My job is, so far, quite fun. I have a sense I am simultaneously out of my depth and fully capable of making some rapid important change in the company. I wont talk much details here still as I think it does a diservice to myself and to report on only the first steps of a grand adventure. That said, I am happy to be there, I think it was the right move, and I'm looking forward to what's in store.

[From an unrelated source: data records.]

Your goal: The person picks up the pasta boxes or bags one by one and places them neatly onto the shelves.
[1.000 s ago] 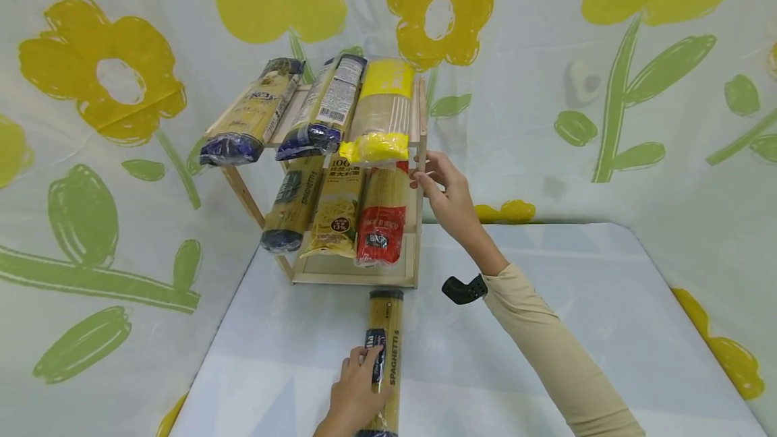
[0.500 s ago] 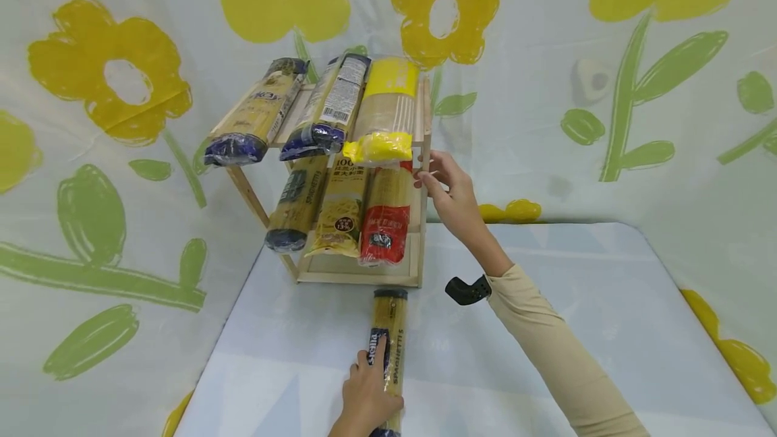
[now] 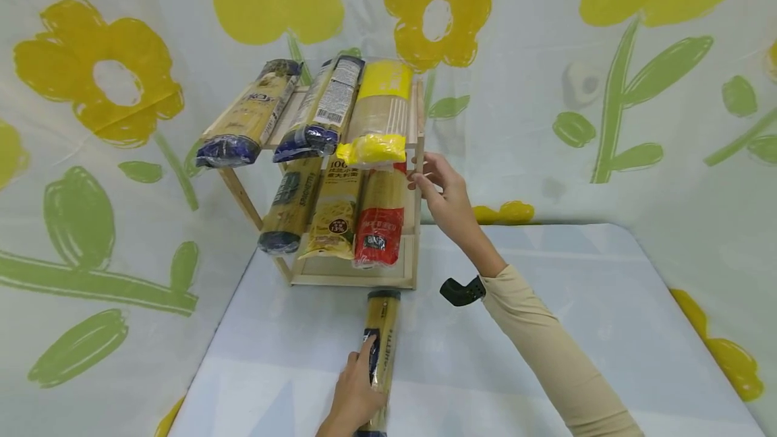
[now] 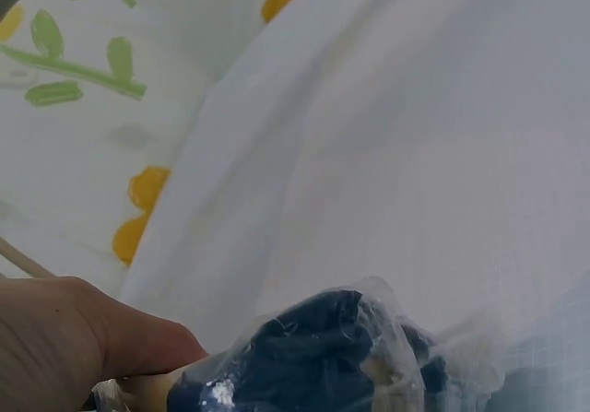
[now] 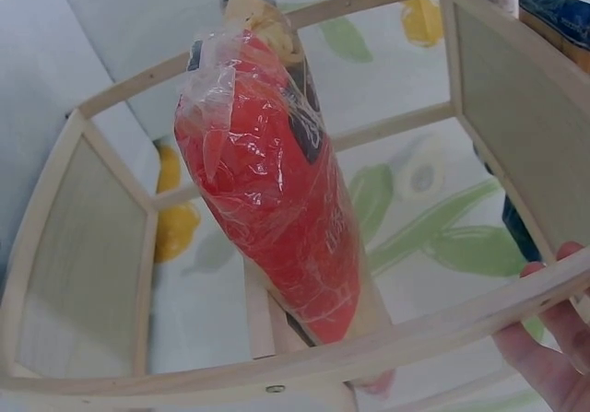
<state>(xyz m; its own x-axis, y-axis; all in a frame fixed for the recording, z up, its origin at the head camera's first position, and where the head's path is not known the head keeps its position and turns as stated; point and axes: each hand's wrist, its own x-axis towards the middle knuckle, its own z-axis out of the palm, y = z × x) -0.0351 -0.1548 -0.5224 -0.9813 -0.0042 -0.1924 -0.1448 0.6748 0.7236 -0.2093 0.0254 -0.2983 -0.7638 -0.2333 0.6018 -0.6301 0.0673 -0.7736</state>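
Observation:
My left hand (image 3: 355,390) grips a long spaghetti pack (image 3: 382,329) at the table's front, index finger stretched along its dark label. In the left wrist view, the pack's blue wrapped end (image 4: 295,361) shows beside the thumb. My right hand (image 3: 448,197) holds the right upright of a wooden two-tier rack (image 3: 417,241), fingertips behind the wood; the right wrist view shows its fingers (image 5: 562,329) against the bar. Closest to that hand, on the rack's lower tier, lies a red-ended pasta pack (image 3: 379,235). A yellow pasta pack (image 3: 379,110) lies above it.
Two blue-ended pasta packs, one left (image 3: 251,117) and one middle (image 3: 322,103), share the top tier. Below them lie a dark-ended spaghetti pack (image 3: 291,204) and a yellow-gold pasta pack (image 3: 334,211). The white table (image 3: 516,329) meets a flower-printed backdrop (image 3: 516,86).
My left index finger has straightened along the pack, and its printed lettering has turned toward the right edge. My right hand keeps its hold on the rack. The head view has shifted slightly.

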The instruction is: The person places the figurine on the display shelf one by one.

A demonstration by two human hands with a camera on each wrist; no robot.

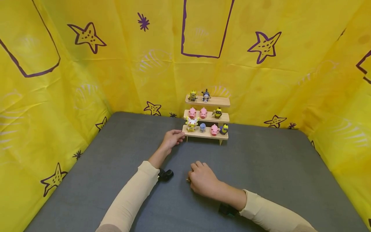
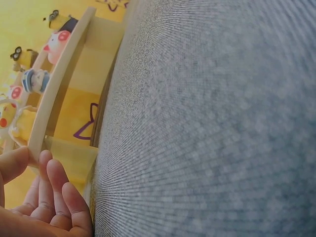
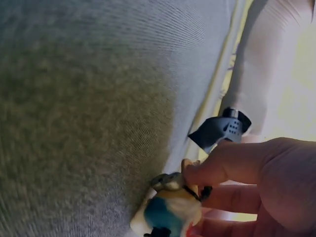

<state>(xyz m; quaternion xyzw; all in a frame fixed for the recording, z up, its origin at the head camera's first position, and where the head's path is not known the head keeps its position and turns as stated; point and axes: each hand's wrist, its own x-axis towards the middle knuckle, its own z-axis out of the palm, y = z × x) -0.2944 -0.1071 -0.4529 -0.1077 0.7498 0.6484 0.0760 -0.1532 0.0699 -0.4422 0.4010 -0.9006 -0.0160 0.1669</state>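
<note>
A three-tier wooden display stand [image 1: 221, 101] bears several toy figures. My left hand [image 1: 172, 139] pinches the left end of its lowest tier; in the left wrist view the thumb is above the board [image 2: 52, 106] and the fingertips below. My right hand [image 1: 203, 178] is nearer to me, low over the table, and holds a small toy figure [image 3: 168, 212] in yellow, blue and white with grey goggles. On the lowest tier are a white-and-yellow figure [image 1: 191, 124], a blue-grey one [image 1: 202, 128], a pink pig [image 1: 214, 130] and a yellow-and-blue goggled figure [image 1: 224, 129].
Two pink pigs [image 1: 203, 113] and a yellow goggled figure [image 1: 218, 112] occupy the middle tier. Up top stand a yellow figure [image 1: 192, 95] and a dark-hooded one [image 1: 206, 95]. Yellow cloth [image 1: 162, 74] with purple drawings surrounds the grey table [image 1: 261, 164].
</note>
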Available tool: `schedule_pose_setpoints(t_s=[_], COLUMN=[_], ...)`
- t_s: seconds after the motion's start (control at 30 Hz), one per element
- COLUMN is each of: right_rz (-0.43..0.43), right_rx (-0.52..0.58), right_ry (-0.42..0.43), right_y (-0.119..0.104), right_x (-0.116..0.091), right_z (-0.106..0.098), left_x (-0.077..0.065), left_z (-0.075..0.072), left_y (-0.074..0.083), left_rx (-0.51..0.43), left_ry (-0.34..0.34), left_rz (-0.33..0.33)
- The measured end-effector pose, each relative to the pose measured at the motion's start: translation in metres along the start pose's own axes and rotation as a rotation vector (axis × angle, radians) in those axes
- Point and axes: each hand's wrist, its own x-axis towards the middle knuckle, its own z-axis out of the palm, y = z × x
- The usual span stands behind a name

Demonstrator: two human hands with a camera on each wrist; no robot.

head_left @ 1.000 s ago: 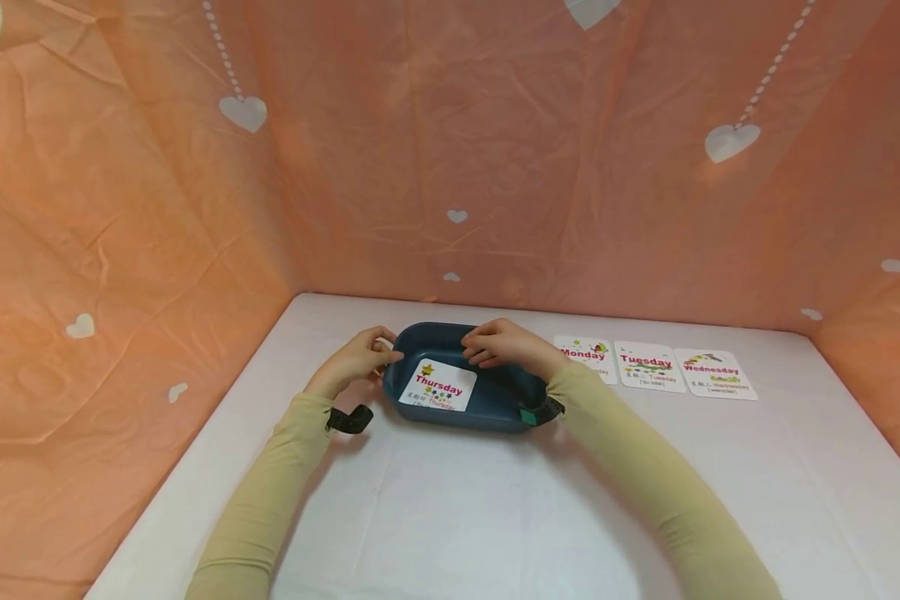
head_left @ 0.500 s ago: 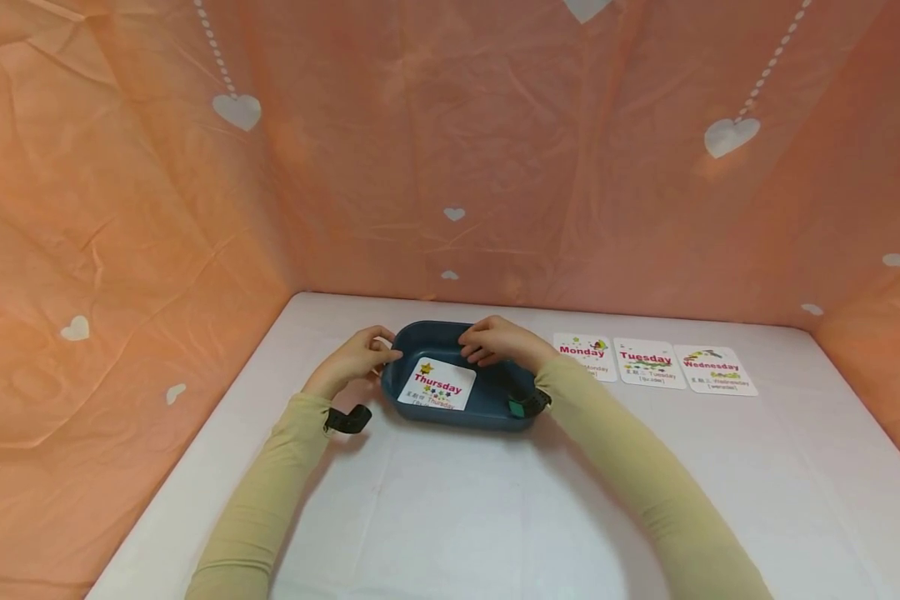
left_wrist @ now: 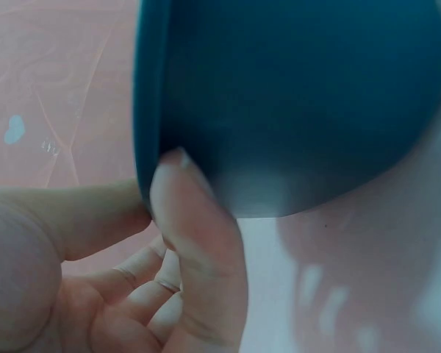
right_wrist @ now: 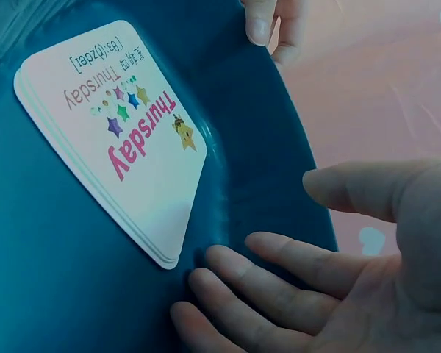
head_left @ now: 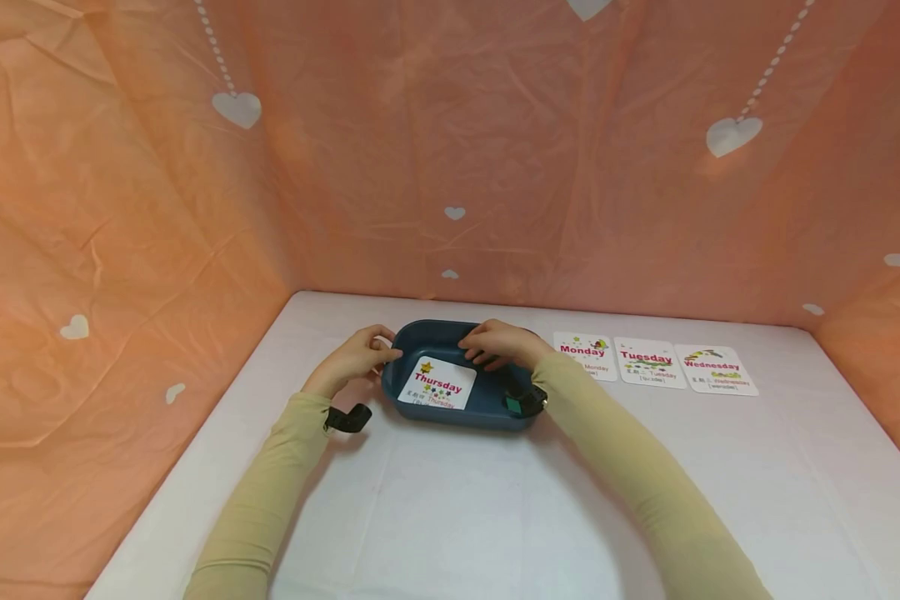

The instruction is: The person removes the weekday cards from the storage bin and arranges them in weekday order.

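Note:
A dark blue tray with rounded ends sits on the white table, in the head view's middle. My left hand pinches its left rim between thumb and index finger, as the left wrist view shows. Inside, toward the left end, lies a small stack of white cards with "Thursday" on top. Over the tray's far side my right hand hovers with fingers spread and relaxed. In the right wrist view its fingertips are close to the stack but apart from it, with nothing held.
To the tray's right a row of cards lies on the table: Monday, partly behind my right forearm, then Tuesday and Wednesday. An orange cloth with white hearts stands behind and at the sides.
My right wrist and forearm have shifted slightly left over the tray, uncovering more of the Monday card. The left hand keeps its hold on the rim; the stack stays in place.

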Motion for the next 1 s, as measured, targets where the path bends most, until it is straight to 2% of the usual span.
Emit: schedule_pose_setpoints(t_s=[0.2, 0.5, 0.73, 1.0], right_rz=[0.002, 0.044, 0.052, 0.064], right_rx=[0.012, 0.087, 0.118, 0.090], right_ry=[-0.004, -0.047, -0.049, -0.045], right_y=[-0.0006, 0.0007, 0.0054, 0.0034], right_x=[0.0003, 0.0024, 0.0051, 0.0053], right_z=[-0.0016, -0.0008, 0.0009, 0.0035], left_x=[0.0013, 0.0007, -0.0036, -0.0047], left_z=[0.0001, -0.0002, 0.0007, 0.0007], left_y=[0.0021, 0.0007, 0.0003, -0.0009], left_rx=[0.003, -0.005, -0.002, -0.012], left_ry=[0.006, 0.003, 0.008, 0.005], left_rz=[0.005, 0.005, 0.003, 0.011])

The trail race was the 10 mile fun-run of the Frozen Morgan Monroe Forest (FroMoMoFo). I felt particularly underprepared for this race, I had not broken 7 miles on road for a year and a half leading up to this and nothing more than 5 miles on trail. Trail races are more difficult than road races because of the rolling hills giving significant elevation gain. So the FroMoMoFo fun-run ends up being 10 miles and climbing a 150 story building. I was sore after this one. Both my quads were busted for 3 days. I was able to get my Monday and Wednesday run in (the race was on Sunday), shuffling along, heavy legs. One of my favorite things about these hard races is watching my body build itself back. It's somehow able to pull itself from the edge of ruin and, a week later, I'm back to normal.
Clean out clothes and donate most.
Make a physical media library of my favorite music; collect cassettes.